## EXERCISE AIM
Your response should reproduce every line of the entries that contains the word "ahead".

┌─ DATA UNDER STUDY

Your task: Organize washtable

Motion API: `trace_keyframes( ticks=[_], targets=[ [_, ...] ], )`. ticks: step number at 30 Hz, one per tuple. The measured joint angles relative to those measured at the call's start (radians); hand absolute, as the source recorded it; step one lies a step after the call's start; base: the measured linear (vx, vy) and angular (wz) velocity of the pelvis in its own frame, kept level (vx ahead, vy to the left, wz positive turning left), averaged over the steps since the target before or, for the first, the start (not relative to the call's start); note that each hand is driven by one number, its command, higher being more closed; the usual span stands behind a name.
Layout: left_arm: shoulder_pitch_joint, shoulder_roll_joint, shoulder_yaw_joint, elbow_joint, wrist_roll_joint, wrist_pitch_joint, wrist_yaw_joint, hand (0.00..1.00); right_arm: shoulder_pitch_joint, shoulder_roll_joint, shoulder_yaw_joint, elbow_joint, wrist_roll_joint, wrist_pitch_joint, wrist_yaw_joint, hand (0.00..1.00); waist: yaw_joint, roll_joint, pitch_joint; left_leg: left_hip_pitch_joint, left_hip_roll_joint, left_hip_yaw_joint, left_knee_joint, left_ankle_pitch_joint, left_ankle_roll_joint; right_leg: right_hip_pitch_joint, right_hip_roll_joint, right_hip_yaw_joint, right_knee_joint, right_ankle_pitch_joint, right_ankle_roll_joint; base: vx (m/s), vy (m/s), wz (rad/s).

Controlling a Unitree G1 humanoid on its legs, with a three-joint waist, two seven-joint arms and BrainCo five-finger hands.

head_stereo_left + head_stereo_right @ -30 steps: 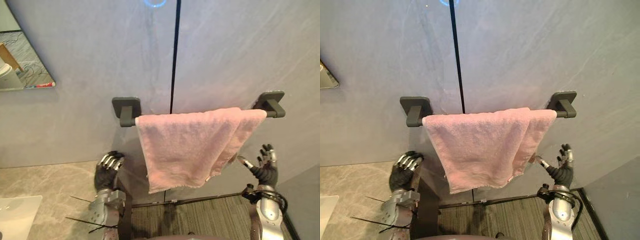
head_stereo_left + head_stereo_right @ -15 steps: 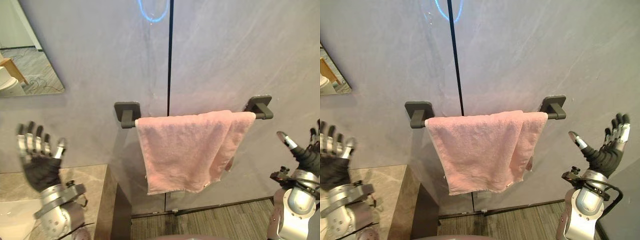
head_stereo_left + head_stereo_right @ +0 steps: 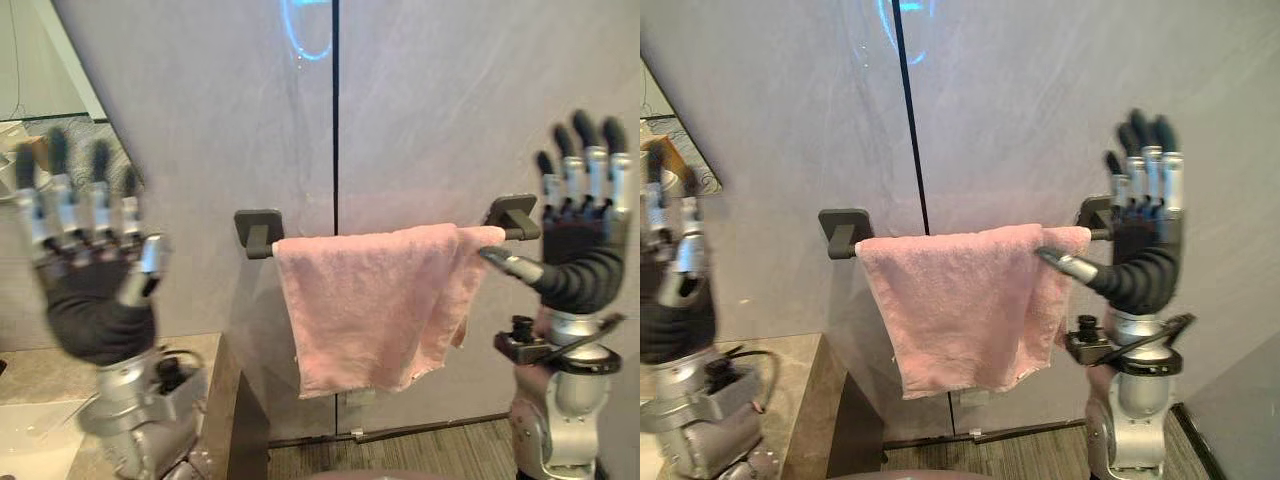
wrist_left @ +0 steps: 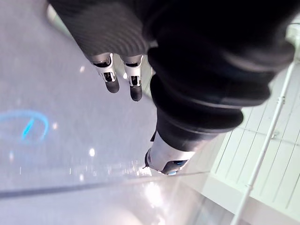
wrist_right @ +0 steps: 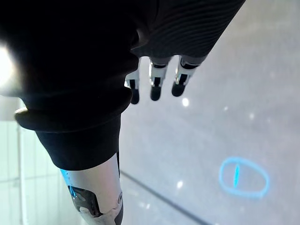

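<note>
Change: hands now level with towel bar (image 3: 258,230), formerly below (camera shifted too).
Left hand (image 3: 95,290): left of bar, fingers straight.
Right hand (image 3: 585,255): at bar's right end, fingers straight.
Towel (image 3: 365,300): draped over bar.
Left wrist view: white slatted panel (image 4: 262,154) past the fingers.

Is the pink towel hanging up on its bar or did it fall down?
Hanging up. The pink towel drapes over the dark wall bar, its bottom edge dangling free.
</note>
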Motion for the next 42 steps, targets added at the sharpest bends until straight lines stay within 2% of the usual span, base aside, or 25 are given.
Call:
trace_keyframes(
  ticks=[2, 5, 12, 14, 19, 21, 26, 34, 42],
  targets=[
    [-0.046, 0.041, -0.136, 0.059, -0.062, 0.021, -0.058, 0.00, -0.001, -0.024, 0.092, 0.000, 0.064, 0.001, 0.056, 0.00, 0.000, -0.001, -0.001, 0.002, -0.002, 0.001, 0.000, 0.000, 0.000, 0.001, -0.001, 0.001, 0.003, 0.000, 0.000, -0.06, -0.027, -0.01],
    [-0.056, 0.065, -0.248, 0.145, -0.148, 0.062, -0.107, 0.00, 0.000, -0.051, 0.143, 0.003, 0.111, 0.007, 0.103, 0.00, -0.003, -0.002, 0.000, 0.006, -0.003, 0.004, 0.000, 0.000, 0.000, 0.000, -0.002, 0.006, 0.005, 0.000, 0.000, -0.05, -0.021, -0.04],
    [-0.085, 0.105, -0.374, 0.253, -0.198, 0.122, -0.156, 0.00, 0.045, -0.128, 0.214, 0.064, 0.132, 0.045, 0.163, 0.00, -0.007, -0.004, 0.003, 0.014, -0.002, 0.011, 0.000, 0.000, 0.000, 0.002, 0.000, 0.012, 0.008, 0.000, 0.000, -0.05, -0.025, -0.04],
    [-0.102, 0.122, -0.422, 0.288, -0.202, 0.136, -0.175, 0.00, 0.078, -0.197, 0.252, 0.097, 0.137, 0.056, 0.192, 0.00, -0.003, -0.004, 0.005, 0.019, -0.003, 0.019, -0.002, -0.001, 0.001, 0.002, 0.000, 0.020, 0.010, 0.000, 0.001, -0.05, -0.024, -0.09],
    [-0.097, 0.152, -0.453, 0.392, -0.202, 0.152, -0.175, 0.00, 0.135, -0.288, 0.236, 0.163, 0.138, 0.069, 0.194, 0.00, -0.007, -0.002, 0.011, 0.020, -0.004, 0.029, -0.003, -0.002, 0.002, -0.003, -0.001, 0.030, 0.016, -0.002, 0.004, -0.04, -0.019, -0.06],
    [-0.093, 0.170, -0.470, 0.432, -0.202, 0.168, -0.172, 0.00, 0.154, -0.324, 0.237, 0.207, 0.131, 0.075, 0.195, 0.00, -0.021, 0.000, 0.012, 0.019, -0.004, 0.029, -0.004, -0.002, 0.002, -0.007, -0.001, 0.031, 0.020, -0.004, 0.005, -0.04, -0.024, 0.00],
    [-0.093, 0.186, -0.496, 0.480, -0.201, 0.196, -0.170, 0.00, 0.151, -0.367, 0.245, 0.280, 0.078, 0.077, 0.192, 0.00, -0.028, 0.002, 0.014, 0.010, -0.004, 0.033, -0.003, -0.002, 0.002, -0.020, -0.001, 0.034, 0.021, -0.004, 0.005, -0.03, -0.020, -0.02],
    [-0.093, 0.198, -0.486, 0.529, -0.197, 0.219, -0.143, 0.00, 0.125, -0.365, 0.270, 0.366, -0.074, 0.067, 0.148, 0.00, -0.027, -0.005, 0.031, -0.002, -0.004, 0.029, -0.002, -0.002, 0.002, -0.024, -0.001, 0.030, 0.013, -0.003, 0.006, -0.01, -0.013, 0.01],
    [-0.093, 0.173, -0.431, 0.573, -0.059, 0.240, -0.124, 0.00, 0.096, -0.262, 0.278, 0.453, -0.232, 0.064, 0.107, 0.00, -0.027, -0.012, 0.038, -0.016, -0.007, 0.020, -0.002, -0.002, 0.003, -0.030, -0.004, 0.022, 0.004, 0.000, 0.008, -0.01, -0.019, 0.02]
  ],
)
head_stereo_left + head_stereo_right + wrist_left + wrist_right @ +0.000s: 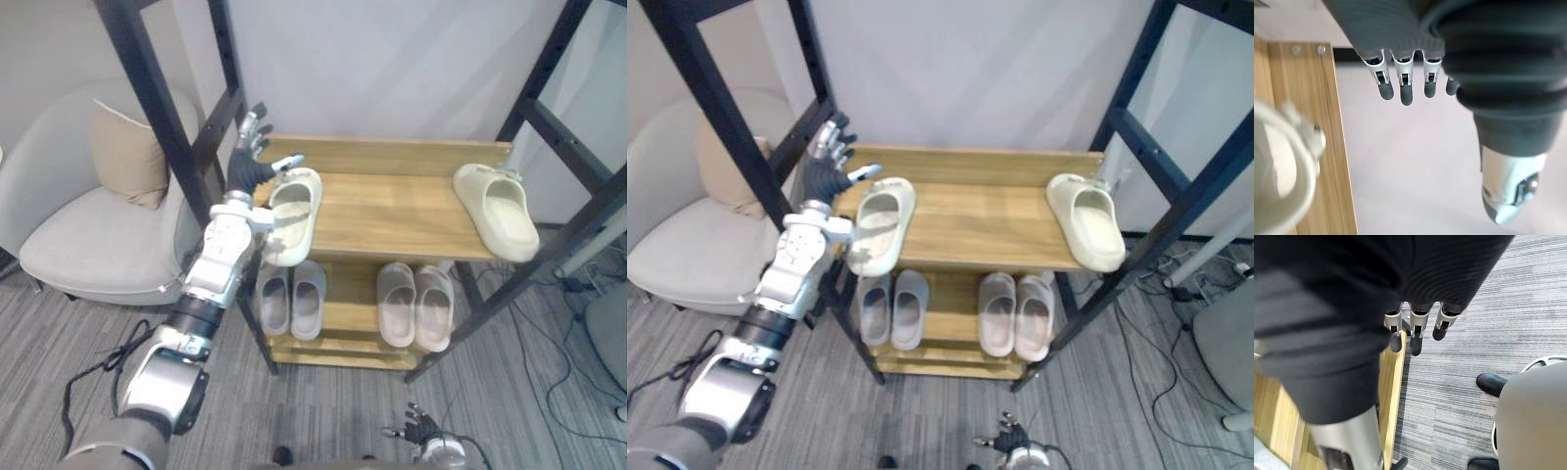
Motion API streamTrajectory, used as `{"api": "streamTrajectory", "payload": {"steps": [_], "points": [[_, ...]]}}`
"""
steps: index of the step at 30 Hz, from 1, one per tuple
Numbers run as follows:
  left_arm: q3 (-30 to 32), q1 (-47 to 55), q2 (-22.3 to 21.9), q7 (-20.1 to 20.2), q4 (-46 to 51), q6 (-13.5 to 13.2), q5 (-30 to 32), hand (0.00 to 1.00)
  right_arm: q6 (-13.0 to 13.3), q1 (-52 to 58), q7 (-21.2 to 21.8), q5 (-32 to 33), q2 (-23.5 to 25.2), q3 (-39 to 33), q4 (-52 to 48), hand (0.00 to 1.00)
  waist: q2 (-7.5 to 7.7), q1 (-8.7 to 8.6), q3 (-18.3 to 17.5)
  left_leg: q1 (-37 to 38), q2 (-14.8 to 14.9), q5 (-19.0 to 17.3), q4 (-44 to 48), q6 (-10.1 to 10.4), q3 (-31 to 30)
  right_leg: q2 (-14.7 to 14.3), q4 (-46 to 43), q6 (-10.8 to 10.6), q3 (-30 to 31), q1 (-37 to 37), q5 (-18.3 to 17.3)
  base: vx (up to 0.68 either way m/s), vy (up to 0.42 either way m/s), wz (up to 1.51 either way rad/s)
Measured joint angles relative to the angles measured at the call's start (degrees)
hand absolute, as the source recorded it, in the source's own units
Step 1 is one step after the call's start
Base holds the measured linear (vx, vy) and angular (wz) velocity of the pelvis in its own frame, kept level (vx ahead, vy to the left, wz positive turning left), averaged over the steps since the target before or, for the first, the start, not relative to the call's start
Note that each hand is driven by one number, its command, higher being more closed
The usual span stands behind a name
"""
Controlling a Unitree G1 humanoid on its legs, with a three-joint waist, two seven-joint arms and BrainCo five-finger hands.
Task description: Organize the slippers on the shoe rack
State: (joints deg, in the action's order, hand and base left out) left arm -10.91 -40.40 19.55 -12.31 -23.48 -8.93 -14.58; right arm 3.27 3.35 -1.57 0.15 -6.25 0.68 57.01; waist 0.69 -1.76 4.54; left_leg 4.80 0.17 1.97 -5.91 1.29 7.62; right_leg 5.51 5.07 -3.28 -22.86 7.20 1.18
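Down at six o'clock the right hand [421, 428] hangs loose-fingered above the carpet [323, 411]. At ten o'clock the left hand [247, 157] spreads straight fingers beside a cream slipper [292, 215] overhanging the shoe rack [392, 196] top's front edge. At two o'clock lies the second cream slipper [497, 209].

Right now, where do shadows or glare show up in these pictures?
Left eye view: the top shelf shades the grey slipper pair and the beige slipper pair beneath it, dimmer than the right-side cream slipper on top. Left wrist view: a bright glint sits on the thumb of the left hand.
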Motion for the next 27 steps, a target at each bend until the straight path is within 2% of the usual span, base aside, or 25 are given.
{"api": "streamTrajectory", "payload": {"steps": [12, 18, 27], "points": [[0.25, -5.85, 1.26, 0.05, -7.66, 1.17, 2.21, 0.0, 0.08, -0.1, 0.5, 0.22, 0.05, -0.04, -0.21, 0.0, -0.22, -0.55, 1.27, -0.79, 0.22, 0.01, -0.01, 0.0, 0.74, -0.17, -0.01, 0.64, 1.07, -1.21, -0.22, 0.0, 0.004, -0.03], [0.3, -7.04, 1.34, 0.06, -10.67, 2.12, 3.41, 0.0, 0.09, 0.04, 0.5, 1.07, 0.05, -0.27, -1.66, 0.0, -0.42, -1.43, 1.97, -1.8, 0.25, -0.03, 0.0, 0.05, 1.01, -0.22, -0.02, 0.62, 1.35, -2.3, -0.19, 0.01, 0.007, -0.02], [0.5, -8.68, 1.44, 0.03, -14.87, 3.34, 6.02, 0.0, 0.16, -0.11, 0.49, 1.1, 0.05, -0.4, -2.1, 0.0, -0.57, -1.54, 3.04, -2.25, 0.28, -0.03, 0.01, 0.06, 1.17, -0.3, -0.05, 0.8, 1.57, -2.51, 0.06, 0.02, 0.003, -0.01]]}}
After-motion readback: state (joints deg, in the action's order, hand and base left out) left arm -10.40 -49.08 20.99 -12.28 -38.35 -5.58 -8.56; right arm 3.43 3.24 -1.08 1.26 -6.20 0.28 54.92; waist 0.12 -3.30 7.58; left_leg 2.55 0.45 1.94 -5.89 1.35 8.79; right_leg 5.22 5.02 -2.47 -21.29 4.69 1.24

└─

## RESULT
Motion API: `trace_keyframes( ticks=[_], targets=[ [_, ...] ], )`. ticks: step number at 30 Hz, one per tuple. The measured joint angles relative to those measured at the call's start (radians); hand absolute, as the source recorded it; step one lies a step after the call's start; base: the measured linear (vx, vy) and angular (wz) velocity of the pelvis in its own frame, kept level (vx ahead, vy to the left, wz positive turning left), averaged over the steps since the target before or, for the first, the start (not relative to the call's start); note that each hand is driven by one number, its command, higher being more closed; the usual span stands behind a name.
Base holds the measured linear (vx, vy) and angular (wz) velocity of the pelvis in its own frame, kept level (vx ahead, vy to the left, wz positive turning left), averaged over the steps since the target before or, for the first, the start, not relative to the call's start

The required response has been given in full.